Halloween night, right at sunset, we were grilling brats for dinner. The kids were impatient to get outside to trick-or-treat; every 10 seconds they were demanding help for with this or that. The table needed to be set, I'm pretty sure that the phone rang too... But for just a few minutes my husband and I chose to be deaf to it all.

We ignored the kids, (I confess, I ignored them much more stubbornly than he did), the table, and the brats got a bit blackened. We were transfixed, frozen in place, watching the astounding art being painted in the sky. Unique curls of cloud caught fire ever so briefly. By the time I snatched my camera, they were mostly gone.  Fortunately, my husband was a faster snatcher than I was.
"I think life is staggering and we're just used to it. We all are like children no longer impressed with the gifts we're given - it's just another sunset, just another rainstorm moving in over the mountain, just another child being born, just another funeral."       Donald Miller, A Million Miles in a Thousand Years, p. 58
I don't want to be so spoiled by the remarkable gifts God gives everyday that I become ungrateful. That sunset, with those clouds and those colors won't happen again, no matter how long this earth lasts.
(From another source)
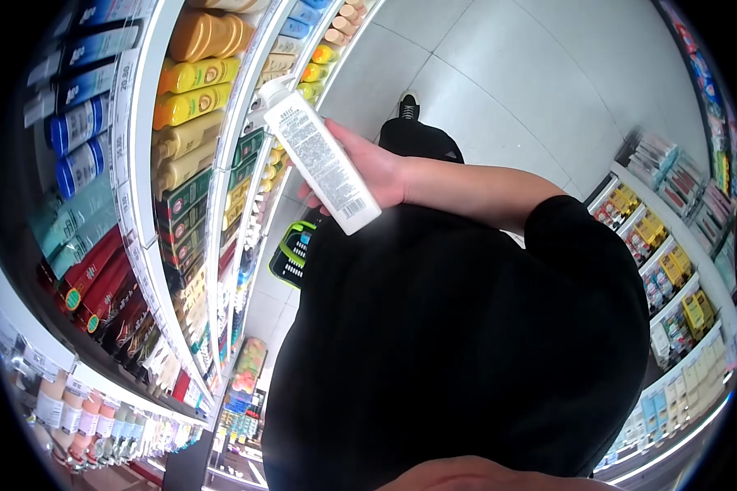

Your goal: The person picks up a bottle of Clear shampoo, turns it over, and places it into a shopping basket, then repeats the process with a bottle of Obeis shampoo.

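My right hand (373, 164) reaches across from the right and is closed around a white pump bottle (323, 159). The bottle is held tilted, with its white pump head at the upper left. Its back label, dense with small print and a barcode near the base, faces the camera. My thumb lies along the upper side, while fingertips show past the opposite edge. Beyond the pump head stand shelves (143, 204) lined with bottles, including yellow bottles (192, 102) and cream-coloured pump bottles (188, 155). My left hand is out of the picture.
A black shopping basket (287, 263) with a green handle is at floor level on the left, partly hidden by my body. Another stocked shelf unit (671, 254) stands on the right. Grey floor tiles (499, 74) run between, where my shoe (409, 106) shows.
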A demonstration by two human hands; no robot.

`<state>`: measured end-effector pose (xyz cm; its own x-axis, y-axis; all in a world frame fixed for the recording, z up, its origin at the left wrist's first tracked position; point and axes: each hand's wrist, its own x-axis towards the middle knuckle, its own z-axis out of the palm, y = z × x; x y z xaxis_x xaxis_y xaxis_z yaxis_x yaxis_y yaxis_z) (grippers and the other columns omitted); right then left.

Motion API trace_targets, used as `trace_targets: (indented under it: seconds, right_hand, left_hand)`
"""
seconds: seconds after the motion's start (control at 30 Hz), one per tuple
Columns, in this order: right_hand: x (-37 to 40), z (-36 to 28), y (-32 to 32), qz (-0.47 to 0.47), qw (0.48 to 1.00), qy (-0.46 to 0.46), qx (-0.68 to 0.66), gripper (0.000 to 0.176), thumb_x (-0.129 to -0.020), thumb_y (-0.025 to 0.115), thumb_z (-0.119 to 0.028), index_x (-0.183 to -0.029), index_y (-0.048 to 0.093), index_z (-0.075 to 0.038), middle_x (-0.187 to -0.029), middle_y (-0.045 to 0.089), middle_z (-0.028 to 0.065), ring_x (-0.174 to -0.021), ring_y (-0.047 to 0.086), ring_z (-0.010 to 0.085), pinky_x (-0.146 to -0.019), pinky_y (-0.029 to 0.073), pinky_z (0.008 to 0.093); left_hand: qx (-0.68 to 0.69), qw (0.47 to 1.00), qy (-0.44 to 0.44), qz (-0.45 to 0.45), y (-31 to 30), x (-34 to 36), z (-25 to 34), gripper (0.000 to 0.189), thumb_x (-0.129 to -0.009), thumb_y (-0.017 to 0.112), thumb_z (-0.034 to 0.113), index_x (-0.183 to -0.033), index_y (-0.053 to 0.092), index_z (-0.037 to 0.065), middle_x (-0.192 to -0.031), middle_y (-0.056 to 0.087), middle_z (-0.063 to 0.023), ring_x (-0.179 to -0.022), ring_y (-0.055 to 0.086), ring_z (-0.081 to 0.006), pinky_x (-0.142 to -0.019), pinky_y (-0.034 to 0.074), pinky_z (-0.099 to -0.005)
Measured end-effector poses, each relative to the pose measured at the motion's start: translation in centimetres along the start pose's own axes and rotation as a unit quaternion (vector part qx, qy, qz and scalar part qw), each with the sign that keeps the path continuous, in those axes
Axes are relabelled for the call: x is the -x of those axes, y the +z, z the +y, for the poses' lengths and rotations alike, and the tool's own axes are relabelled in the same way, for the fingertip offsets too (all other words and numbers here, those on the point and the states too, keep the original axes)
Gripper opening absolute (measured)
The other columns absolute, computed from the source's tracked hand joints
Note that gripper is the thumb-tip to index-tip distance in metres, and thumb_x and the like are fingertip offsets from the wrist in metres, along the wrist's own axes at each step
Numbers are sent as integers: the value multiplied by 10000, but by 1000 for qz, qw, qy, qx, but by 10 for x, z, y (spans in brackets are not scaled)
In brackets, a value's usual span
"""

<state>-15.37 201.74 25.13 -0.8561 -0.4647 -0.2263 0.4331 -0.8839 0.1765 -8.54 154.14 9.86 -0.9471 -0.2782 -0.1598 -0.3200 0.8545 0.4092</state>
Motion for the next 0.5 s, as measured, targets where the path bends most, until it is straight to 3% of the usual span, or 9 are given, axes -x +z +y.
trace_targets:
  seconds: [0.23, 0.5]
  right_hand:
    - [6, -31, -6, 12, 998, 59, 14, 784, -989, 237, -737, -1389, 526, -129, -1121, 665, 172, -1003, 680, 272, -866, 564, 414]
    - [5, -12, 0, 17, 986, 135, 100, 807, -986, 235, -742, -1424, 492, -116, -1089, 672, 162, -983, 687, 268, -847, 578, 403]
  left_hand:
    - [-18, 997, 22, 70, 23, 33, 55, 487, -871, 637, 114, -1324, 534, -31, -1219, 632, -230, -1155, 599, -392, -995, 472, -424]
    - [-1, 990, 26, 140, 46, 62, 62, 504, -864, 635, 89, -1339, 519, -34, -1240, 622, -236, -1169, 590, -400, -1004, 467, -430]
God unveiled that masterpiece only once, for a brief moment. I don't want to ever become so responsible, or important, or busy, that I forget what it is to be alive in this world.

Tuesday, November 2, 2010

The Twilight Zone: The Obsolete Man

Our local PBS station had a Twilight Zone marathon last weekend, in honor of Halloween.

I remember watching reruns back when I was a teenager, even back then the technology and effects were outdated, but the story lines were intriguing.
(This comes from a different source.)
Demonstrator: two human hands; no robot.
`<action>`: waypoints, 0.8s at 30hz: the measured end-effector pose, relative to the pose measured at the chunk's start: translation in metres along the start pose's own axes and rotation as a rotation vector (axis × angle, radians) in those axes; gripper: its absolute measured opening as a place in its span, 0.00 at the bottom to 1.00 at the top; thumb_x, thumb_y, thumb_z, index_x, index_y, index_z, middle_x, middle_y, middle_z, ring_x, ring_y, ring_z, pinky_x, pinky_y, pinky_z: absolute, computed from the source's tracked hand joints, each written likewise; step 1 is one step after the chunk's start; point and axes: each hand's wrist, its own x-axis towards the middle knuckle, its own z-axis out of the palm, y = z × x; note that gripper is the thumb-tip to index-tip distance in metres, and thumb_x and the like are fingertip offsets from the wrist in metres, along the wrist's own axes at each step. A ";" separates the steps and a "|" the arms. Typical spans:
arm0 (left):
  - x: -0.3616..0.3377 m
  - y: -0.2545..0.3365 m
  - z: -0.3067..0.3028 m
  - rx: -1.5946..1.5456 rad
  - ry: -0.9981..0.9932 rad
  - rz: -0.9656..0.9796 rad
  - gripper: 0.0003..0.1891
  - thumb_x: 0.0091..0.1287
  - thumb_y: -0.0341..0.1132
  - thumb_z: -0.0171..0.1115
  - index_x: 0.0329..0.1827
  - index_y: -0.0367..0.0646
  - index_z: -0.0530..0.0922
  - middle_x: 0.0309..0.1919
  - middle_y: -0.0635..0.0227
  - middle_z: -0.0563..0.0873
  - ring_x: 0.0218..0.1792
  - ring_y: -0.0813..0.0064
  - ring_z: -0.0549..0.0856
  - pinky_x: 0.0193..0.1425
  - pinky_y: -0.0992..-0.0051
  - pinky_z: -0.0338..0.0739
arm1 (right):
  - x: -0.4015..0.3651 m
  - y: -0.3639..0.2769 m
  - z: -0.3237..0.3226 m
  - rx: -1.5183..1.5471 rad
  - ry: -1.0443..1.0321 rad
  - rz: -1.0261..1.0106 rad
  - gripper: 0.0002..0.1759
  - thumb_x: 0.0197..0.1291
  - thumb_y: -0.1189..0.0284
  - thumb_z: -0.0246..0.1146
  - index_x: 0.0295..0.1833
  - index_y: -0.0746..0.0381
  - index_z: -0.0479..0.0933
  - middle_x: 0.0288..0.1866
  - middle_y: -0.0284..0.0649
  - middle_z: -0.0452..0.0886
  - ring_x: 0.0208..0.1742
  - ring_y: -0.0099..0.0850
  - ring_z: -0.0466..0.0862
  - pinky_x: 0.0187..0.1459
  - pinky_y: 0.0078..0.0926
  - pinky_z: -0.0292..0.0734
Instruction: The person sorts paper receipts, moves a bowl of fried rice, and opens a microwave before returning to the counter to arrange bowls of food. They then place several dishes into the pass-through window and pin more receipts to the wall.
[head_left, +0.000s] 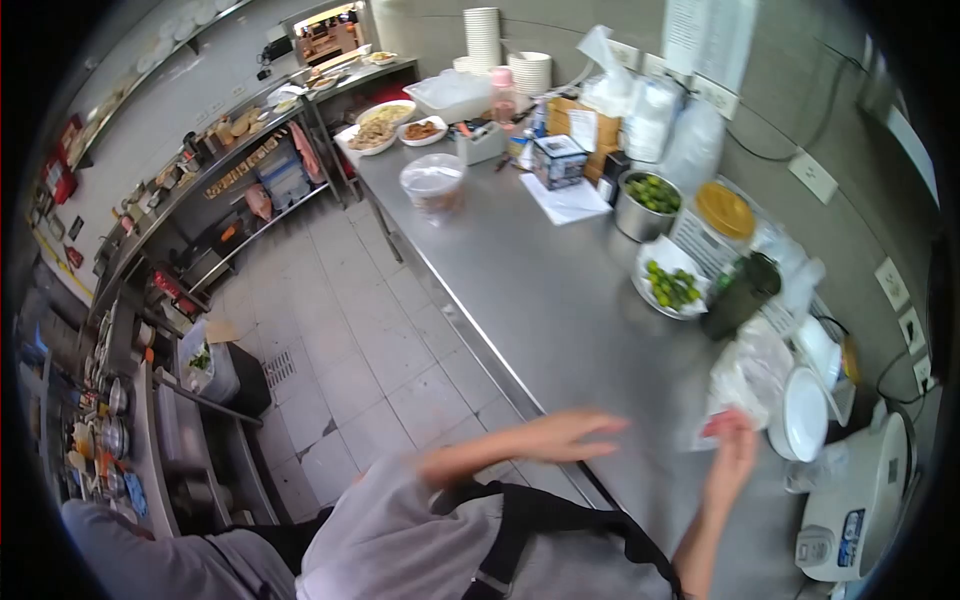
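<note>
My left hand (pixel 575 436) is over the front edge of the steel counter (pixel 560 330), fingers stretched out and a little blurred, holding nothing. Farther right, my right hand (pixel 736 458) reaches the lower end of a crumpled whitish plastic bag (pixel 755 370), its fingers drawn together on it. Something reddish shows at the fingertips, too blurred to name. Beside the bag stands a white bowl (pixel 800 415) tilted on its side. Behind it are a dark green jug (pixel 742 295) and a paper-lined bowl of small green fruits (pixel 672 286).
A metal pot of green fruits (pixel 647 205), a yellow-lidded tub (pixel 722 215) and a small box (pixel 559 161) line the wall. A lidded plastic tub (pixel 433 183) sits near the counter's edge. A white appliance (pixel 855 500) occupies the right end. Another person's sleeve (pixel 190 555) shows lower left.
</note>
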 end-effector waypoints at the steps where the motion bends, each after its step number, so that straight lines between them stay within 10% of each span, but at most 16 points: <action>1: -0.054 -0.047 -0.002 -0.034 -0.037 -0.248 0.25 0.61 0.47 0.49 0.55 0.37 0.64 0.48 0.53 0.72 0.50 0.61 0.72 0.53 0.70 0.65 | -0.015 0.006 0.045 0.207 -0.163 0.146 0.07 0.58 0.73 0.51 0.38 0.65 0.71 0.28 0.34 0.73 0.32 0.22 0.72 0.40 0.19 0.67; 4: -0.201 -0.118 -0.039 -0.161 -0.197 -0.617 0.27 0.61 0.50 0.47 0.54 0.35 0.66 0.51 0.51 0.71 0.53 0.62 0.70 0.54 0.71 0.64 | -0.045 0.025 0.184 0.323 -0.336 0.304 0.08 0.58 0.74 0.51 0.40 0.66 0.71 0.28 0.35 0.74 0.29 0.20 0.73 0.33 0.16 0.69; 8: -0.305 -0.132 -0.108 -0.296 0.136 -1.074 0.27 0.61 0.51 0.46 0.53 0.35 0.67 0.50 0.50 0.72 0.52 0.60 0.71 0.54 0.70 0.65 | -0.046 -0.014 0.333 0.401 -0.671 0.246 0.09 0.59 0.74 0.50 0.42 0.67 0.71 0.29 0.36 0.75 0.29 0.21 0.74 0.33 0.16 0.70; 11: -0.330 -0.165 -0.183 0.134 0.365 -0.927 0.26 0.61 0.49 0.47 0.54 0.36 0.66 0.50 0.52 0.73 0.52 0.60 0.72 0.54 0.69 0.65 | -0.023 -0.047 0.426 0.461 -0.804 0.187 0.10 0.59 0.73 0.50 0.44 0.66 0.69 0.30 0.35 0.74 0.31 0.20 0.74 0.35 0.16 0.70; 18: -0.364 -0.266 -0.374 0.005 0.820 -0.796 0.24 0.59 0.46 0.51 0.51 0.35 0.68 0.45 0.49 0.75 0.47 0.60 0.75 0.50 0.70 0.68 | 0.020 -0.088 0.634 0.549 -0.957 0.091 0.11 0.60 0.74 0.49 0.46 0.67 0.68 0.30 0.36 0.74 0.31 0.21 0.74 0.35 0.17 0.70; 24: -0.534 -0.398 -0.443 0.198 1.056 -1.373 0.24 0.57 0.46 0.51 0.49 0.35 0.70 0.44 0.48 0.76 0.47 0.56 0.75 0.50 0.67 0.69 | 0.090 -0.112 0.861 0.822 -1.001 0.224 0.13 0.60 0.71 0.50 0.47 0.68 0.68 0.35 0.39 0.74 0.34 0.25 0.75 0.38 0.20 0.72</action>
My family and I snuggled in to watch a few episodes of marathon Saturday evening. One episode gave me an especially creepy feeling. Listen with me to the narrator introducing the show.
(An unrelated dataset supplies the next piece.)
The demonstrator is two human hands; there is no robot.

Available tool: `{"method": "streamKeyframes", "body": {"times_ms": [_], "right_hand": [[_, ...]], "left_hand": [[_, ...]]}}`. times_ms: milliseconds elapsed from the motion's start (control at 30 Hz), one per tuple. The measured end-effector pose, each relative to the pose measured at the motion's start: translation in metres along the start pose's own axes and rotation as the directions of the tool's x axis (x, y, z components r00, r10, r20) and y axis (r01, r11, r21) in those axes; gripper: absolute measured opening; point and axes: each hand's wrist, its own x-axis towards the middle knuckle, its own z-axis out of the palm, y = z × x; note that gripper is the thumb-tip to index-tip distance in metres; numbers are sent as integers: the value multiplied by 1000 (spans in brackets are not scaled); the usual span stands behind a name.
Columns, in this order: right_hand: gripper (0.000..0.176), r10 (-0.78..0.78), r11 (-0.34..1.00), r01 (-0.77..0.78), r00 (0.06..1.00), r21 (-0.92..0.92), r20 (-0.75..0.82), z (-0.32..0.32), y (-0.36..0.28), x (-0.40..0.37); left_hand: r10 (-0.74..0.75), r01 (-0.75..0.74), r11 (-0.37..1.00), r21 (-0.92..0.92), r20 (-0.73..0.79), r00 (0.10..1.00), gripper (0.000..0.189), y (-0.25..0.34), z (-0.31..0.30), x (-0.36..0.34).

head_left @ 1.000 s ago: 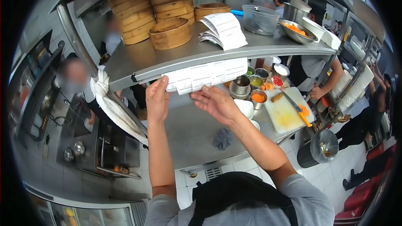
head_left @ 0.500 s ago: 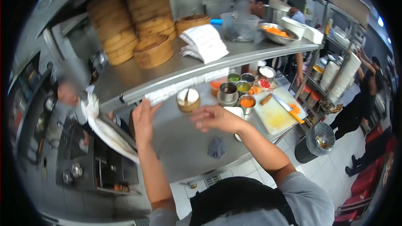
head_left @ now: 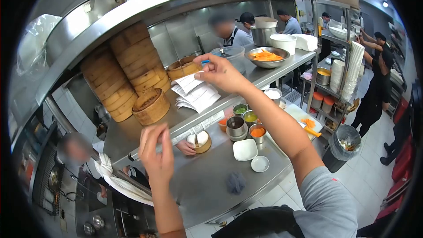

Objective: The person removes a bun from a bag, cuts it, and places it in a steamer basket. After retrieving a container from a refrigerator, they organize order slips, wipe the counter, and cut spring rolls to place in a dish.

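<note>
My right hand (head_left: 220, 72) reaches over the upper steel shelf, at the top edge of a stack of white paper slips (head_left: 198, 94). Its thumb and index fingertips are apart, with nothing seen between them. My left hand (head_left: 156, 150) is raised in front of the shelf edge, fingers loosely bent and apart, holding nothing I can see. Just behind it, a small bamboo steamer (head_left: 203, 146) with white contents sits on the lower counter. Another person's hand (head_left: 186, 147) touches that steamer's left side.
Tall bamboo steamers (head_left: 103, 81) stand left on the shelf; a bowl of orange pieces (head_left: 266, 57) stands right. Below are metal sauce pots (head_left: 236, 126), a square white dish (head_left: 245, 150), a small saucer (head_left: 260, 164), a grey cloth (head_left: 235, 183) and a knife (head_left: 312, 131).
My right hand has risen from above the counter to the paper slips. My view has tilted up. Another person's hand now shows at the small steamer.
</note>
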Motion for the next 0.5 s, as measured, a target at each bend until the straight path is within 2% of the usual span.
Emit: {"method": "streamKeyframes", "body": {"times_ms": [33,67,133,167,267,300,333,367,400,433,500], "right_hand": [[41,85,990,-84,996,113,-4,4,-10,0],[41,83,990,-81,997,117,-5,7,-9,2],[41,142,956,-133,990,262,-15,9,-8,6],[41,139,957,-130,990,260,-17,8,-7,4],[44,-12,924,-19,997,383,79,5,-4,1],[56,-73,938,17,986,347,150,1,-4,2],[56,-74,937,19,986,348,146,-3,-4,0],[65,-168,978,145,973,150,159,-6,-3,-5],[73,-255,961,270,948,-53,193,-8,-5,-8],[89,-238,954,272,943,-126,234,-10,-6,-9],[90,-221,955,262,940,-137,258,-8,-13,-11]], "left_hand": [[0,2,999,-35,66,998,14,-5,8,10],[3,-1,1000,-32,68,998,14,-10,16,19],[78,-86,996,27,223,972,16,-19,29,34],[44,-53,998,27,258,965,18,-17,35,38],[40,-63,996,66,311,949,19,-19,42,42],[44,-68,995,66,314,948,19,-20,43,43],[37,-64,995,71,326,945,20,-21,43,42],[28,-57,995,78,338,941,22,-21,42,42],[18,-50,995,84,348,937,23,-21,41,41],[16,-49,995,85,348,937,23,-20,41,41],[-44,21,998,67,354,934,25,-18,40,41]]}}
You walk into this room at your own risk, because it leads to the future; not a future that will be, but one that might be.
This is not a new world: It is simply an extension of what began in the old one. It has patterned itself after every dictator who has ever planted the ripping imprint of a boot on the pages of history since the beginning of time. It has refinements, technological advancements, and a more sophisticated approach to the destruction of human freedom. But like every one of the super states that preceded it, it has one iron rule: Logic is an enemy, and truth is a menace.
(Camera switches to the convicted man) This is Mr. Romney Wordsworth, in his last forty-eight hours on Earth. He's a citizen of the State, but will soon have to be eliminated, because he's built out of flesh and because he has a mind. Mr. Romney Wordsworth, who will draw his last breaths in the Twilight Zone. 
Mr. Wordsworth, a librarian, is tried and convicted by the "state" of being obsolete. He is obsolete because the society no longer has books. The state official conducting the trial explains that librarians are obsolete, just as ministers of the church are obsolete because God does not exist.  The librarian resolutely insists that God does exist and that thinking is important. He is sentenced to die within 48 hours, but is given the choice of where, how, and when he would like to die.

Mr. Wordsworth chooses to die in his own room by a bomb blast at midnight. He asks for the state official to visit him in his room and for the execution to be broadcast. His requests are granted. The scene shifts to the librarian's room just before midnight. The room is cluttered with books. He has arranged for the door to lock trapping the state official in the doomed room with him.

As the librarian calmly prepares for death by reading a cherished Bible he has kept secret for many years, the state official grows increasingly agitated and fearful. Psalm 23 is read - the official sweats. The proverb "A fool says in his heart there is no God" is read - the official, wrings his hands. Finally, the official screams, "in the name of God let me out!" The librarian calmly says "In the name of God, I will let you out." The official runs out, the bomb explodes, and the point is made.

I watched with the uncomfortable feeling that now, about 50 years after the story first aired, we live in Rod Serling's future. I am afraid that we are increasingly becoming a society eerily similar to the "state". I pray that we will be able to maintain our minds and a grip on truth.